DIRECTIONS » Reproduce the opening lines of the listing below exactly, stopping after the line that contains "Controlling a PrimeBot" and leaving out any pictures.

════════════════

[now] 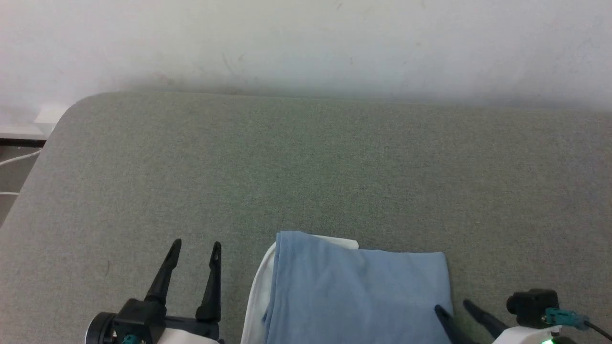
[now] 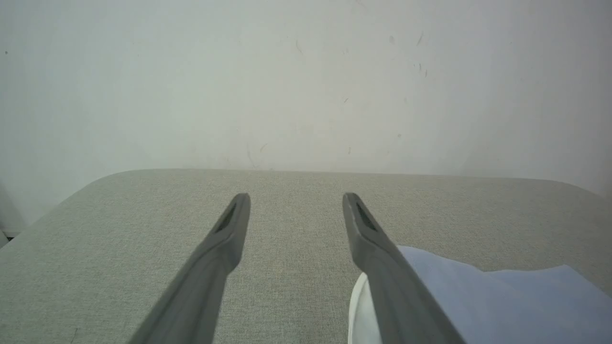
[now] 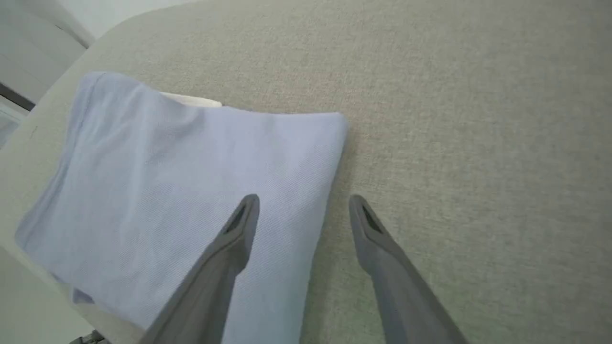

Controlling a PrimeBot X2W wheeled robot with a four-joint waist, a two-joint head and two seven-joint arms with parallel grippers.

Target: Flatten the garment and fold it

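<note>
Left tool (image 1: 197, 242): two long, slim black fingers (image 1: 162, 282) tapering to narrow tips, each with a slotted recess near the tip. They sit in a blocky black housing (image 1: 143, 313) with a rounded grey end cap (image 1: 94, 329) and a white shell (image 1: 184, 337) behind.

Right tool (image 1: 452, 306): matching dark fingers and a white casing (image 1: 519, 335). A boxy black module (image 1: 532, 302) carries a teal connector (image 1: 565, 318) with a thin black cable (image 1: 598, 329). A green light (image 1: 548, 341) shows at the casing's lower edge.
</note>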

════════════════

EXPECTED OUTPUT »
[now] 
[now] 
[now] 

Controlling a PrimeBot X2W wheeled robot with a four-joint waist, a two-joint head and two seven-joint arms with parallel grippers.

The required output has now been supplied.